In conclusion, the new study, led by Professor Yasuhiko Kizuka and colleagues, offered better understanding of glycosylation, with special focus on the creation and regulatory role of LacdiNAc. The practical implications of this research are exciting. For instance, LacdiNAc’s ability to regulate how long proteins stay active in the bloodstream has clear potential for therapeutic applications. Moreover, adding LacdiNAc to therapeutic proteins could help fine-tune their activity or reduce unwanted immune responses. Alternatively, blocking the activity of B4GALNT3 could extend the half-life of certain proteins which make them more effective as treatments. The authors’ findings also have new applications for bone health because with the examination on how LacdiNAc affects proteins like sclerostin which regulates bone mass, the authors has paved the way for potential new treatments for osteoporosis and other bone-related conditions. Furthermore, the link between LacdiNAc and stem cell behavior opens doors for regenerative medicine and cancer therapies, especially in cancers where altered glycan structures play a role in tumor growth and spread.
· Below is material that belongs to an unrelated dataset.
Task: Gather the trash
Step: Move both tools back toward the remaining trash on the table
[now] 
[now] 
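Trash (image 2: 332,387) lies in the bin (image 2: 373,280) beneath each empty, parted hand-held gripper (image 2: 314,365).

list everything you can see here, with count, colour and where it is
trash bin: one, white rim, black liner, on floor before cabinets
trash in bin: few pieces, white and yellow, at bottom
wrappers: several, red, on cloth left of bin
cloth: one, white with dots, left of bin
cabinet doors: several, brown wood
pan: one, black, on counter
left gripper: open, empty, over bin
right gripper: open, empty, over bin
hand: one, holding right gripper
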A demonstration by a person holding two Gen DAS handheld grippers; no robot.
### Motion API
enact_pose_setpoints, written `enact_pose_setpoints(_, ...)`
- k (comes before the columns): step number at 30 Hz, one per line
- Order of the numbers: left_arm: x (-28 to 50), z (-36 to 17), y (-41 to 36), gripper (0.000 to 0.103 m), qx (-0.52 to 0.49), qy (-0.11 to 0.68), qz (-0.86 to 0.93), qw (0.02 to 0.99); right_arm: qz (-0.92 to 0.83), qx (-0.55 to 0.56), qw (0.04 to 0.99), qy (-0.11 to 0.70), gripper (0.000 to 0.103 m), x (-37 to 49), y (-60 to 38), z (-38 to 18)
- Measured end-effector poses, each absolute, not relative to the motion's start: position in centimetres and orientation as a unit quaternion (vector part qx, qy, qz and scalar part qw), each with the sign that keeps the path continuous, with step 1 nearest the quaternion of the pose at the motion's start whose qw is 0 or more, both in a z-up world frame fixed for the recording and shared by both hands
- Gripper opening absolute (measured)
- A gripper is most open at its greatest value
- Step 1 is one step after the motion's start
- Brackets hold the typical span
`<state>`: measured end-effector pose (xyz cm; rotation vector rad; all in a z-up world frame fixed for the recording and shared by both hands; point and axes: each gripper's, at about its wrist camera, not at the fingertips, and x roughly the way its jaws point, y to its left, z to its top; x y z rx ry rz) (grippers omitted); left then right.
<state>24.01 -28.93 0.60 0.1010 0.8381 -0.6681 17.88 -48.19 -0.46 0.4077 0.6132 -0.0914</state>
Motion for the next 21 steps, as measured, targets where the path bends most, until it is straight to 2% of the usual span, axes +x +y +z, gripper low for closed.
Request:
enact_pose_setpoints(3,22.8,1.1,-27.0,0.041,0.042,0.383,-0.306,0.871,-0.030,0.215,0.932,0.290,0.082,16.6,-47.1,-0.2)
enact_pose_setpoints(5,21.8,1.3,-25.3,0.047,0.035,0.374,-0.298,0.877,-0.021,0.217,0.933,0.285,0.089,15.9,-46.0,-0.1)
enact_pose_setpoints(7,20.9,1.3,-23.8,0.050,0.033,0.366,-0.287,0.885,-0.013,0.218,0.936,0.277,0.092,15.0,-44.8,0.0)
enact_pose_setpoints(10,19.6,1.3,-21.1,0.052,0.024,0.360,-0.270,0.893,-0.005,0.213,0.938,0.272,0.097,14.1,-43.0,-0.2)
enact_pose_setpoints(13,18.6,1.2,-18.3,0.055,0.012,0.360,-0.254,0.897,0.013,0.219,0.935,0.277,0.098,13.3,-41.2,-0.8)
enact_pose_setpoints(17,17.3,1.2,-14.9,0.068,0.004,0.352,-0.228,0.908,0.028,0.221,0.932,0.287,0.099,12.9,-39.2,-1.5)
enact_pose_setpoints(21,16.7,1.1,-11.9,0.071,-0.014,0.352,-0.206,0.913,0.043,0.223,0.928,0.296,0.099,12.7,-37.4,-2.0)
According to the authors and from a structural biology perspective, the role of the PA14 domain in glycosylation deserves further exploration because understanding how it works at a three-dimensional level could lead to advances in enzyme design which will help researchers develop targeted inhibitors or engineered enzymes for medical and research purposes.
Reference
Tokoro Y, Nagae M, Nakano M, Harduin-Lepers A, Kizuka Y. LacdiNAc synthase B4GALNT3 has a unique PA14 domain and suppresses N-glycan capping. J Biol Chem. 2024;300(7):107450. doi: 10.1016/j.jbc.2024.107450.